REQUIRED WORK
From the listing below, set down exactly the lines between the one holding "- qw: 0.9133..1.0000" and the one holding "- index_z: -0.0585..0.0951", inclusive. No other line is wanted.

DATASET EXCERPTS
<<<<

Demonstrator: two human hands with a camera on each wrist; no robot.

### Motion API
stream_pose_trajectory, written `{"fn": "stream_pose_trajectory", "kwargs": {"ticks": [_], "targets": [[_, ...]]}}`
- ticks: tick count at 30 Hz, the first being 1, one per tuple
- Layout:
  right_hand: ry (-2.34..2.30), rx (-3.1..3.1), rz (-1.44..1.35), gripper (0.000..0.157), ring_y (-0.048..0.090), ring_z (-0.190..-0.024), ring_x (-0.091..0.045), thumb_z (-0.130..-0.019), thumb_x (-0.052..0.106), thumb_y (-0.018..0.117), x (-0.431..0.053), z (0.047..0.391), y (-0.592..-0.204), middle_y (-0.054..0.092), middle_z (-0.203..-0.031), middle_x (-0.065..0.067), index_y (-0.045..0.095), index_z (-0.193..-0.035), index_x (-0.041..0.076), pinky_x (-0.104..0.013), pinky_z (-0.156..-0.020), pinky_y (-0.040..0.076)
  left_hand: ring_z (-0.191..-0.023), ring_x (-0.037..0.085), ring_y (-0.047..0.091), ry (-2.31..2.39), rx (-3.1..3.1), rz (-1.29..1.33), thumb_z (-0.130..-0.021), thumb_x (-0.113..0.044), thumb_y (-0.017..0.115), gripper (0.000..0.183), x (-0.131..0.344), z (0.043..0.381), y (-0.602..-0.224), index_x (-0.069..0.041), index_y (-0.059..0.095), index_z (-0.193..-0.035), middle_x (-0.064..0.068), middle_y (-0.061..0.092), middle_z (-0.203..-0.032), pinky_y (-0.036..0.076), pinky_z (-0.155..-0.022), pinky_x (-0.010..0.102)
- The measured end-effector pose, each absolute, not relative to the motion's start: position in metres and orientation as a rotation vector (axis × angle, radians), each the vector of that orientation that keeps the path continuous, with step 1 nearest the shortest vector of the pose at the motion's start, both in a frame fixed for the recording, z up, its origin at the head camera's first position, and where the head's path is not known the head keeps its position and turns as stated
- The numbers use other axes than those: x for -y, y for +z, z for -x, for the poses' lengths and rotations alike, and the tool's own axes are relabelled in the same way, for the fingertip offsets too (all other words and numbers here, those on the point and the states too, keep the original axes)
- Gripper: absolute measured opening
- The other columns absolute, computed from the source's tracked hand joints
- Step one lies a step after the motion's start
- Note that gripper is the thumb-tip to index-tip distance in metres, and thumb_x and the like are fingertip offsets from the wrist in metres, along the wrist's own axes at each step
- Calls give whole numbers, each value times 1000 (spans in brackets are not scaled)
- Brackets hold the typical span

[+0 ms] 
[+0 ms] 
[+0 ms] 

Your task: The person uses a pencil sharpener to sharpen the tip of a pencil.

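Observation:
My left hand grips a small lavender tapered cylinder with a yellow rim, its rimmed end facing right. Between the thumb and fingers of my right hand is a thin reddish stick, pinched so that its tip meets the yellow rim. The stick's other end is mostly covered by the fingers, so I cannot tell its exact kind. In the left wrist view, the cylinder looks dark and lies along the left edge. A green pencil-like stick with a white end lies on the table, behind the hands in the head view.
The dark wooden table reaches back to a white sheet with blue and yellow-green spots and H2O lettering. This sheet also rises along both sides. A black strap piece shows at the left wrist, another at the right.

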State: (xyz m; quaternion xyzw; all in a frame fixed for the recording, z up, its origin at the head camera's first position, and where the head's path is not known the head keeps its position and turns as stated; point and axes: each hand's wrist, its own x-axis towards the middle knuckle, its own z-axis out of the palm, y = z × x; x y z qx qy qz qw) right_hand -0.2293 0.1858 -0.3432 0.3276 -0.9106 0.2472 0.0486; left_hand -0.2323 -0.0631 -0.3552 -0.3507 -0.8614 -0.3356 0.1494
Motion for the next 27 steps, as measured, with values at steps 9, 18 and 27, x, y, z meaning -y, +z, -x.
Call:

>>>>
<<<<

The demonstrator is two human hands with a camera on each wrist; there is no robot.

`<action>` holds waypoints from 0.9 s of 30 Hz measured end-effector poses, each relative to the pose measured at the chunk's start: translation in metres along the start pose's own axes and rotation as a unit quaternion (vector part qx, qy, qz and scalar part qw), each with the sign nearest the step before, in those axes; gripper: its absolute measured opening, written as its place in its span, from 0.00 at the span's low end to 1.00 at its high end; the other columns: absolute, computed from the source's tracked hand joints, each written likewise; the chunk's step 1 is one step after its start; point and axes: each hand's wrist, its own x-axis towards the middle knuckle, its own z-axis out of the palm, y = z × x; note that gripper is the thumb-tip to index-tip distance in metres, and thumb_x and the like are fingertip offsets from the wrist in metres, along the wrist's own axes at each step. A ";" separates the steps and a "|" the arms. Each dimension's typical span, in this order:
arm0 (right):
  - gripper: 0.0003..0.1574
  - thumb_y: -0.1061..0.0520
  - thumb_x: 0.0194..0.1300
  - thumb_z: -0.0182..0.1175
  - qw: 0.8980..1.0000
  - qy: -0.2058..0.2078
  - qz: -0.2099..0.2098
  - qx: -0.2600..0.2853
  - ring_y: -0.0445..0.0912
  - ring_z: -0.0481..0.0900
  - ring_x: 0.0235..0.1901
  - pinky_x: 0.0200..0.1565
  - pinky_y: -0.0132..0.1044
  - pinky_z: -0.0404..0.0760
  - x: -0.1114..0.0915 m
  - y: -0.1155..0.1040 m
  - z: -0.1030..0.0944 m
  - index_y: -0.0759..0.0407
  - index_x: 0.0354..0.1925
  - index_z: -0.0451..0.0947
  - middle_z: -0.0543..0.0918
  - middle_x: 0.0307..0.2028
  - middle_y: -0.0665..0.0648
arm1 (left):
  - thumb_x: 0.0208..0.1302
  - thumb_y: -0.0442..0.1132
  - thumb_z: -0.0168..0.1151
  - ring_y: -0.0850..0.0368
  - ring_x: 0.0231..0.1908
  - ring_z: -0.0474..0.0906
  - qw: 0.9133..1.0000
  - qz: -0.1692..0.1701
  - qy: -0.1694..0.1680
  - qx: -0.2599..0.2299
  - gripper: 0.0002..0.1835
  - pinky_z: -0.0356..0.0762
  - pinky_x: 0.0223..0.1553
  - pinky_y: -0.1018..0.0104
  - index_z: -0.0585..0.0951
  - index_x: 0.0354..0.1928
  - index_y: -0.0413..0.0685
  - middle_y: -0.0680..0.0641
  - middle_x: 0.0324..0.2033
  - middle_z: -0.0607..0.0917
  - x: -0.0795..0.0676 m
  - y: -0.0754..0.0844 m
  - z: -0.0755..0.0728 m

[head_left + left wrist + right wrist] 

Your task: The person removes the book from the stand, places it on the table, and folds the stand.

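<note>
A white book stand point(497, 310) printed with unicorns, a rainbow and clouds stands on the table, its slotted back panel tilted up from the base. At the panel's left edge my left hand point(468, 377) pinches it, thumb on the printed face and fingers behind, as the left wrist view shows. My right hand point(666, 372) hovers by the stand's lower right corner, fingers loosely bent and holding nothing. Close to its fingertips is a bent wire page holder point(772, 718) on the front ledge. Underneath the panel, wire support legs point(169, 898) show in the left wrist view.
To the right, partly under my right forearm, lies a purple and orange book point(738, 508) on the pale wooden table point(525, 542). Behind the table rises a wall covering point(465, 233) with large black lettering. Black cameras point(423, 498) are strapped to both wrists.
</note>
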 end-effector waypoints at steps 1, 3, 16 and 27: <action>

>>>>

RESPONSE AREA
  - qw: 0.9133..1.0000
  - qz: -0.1692..0.1701
  - qy: -0.1694..0.1680
  - qx: -0.2599..0.2299
  - gripper: 0.0002..0.1835
  - pinky_z: -0.0356..0.0762
  - pinky_x: 0.0223..0.1553
  - pinky_y: -0.1018..0.0104
  - index_z: -0.0585..0.0951

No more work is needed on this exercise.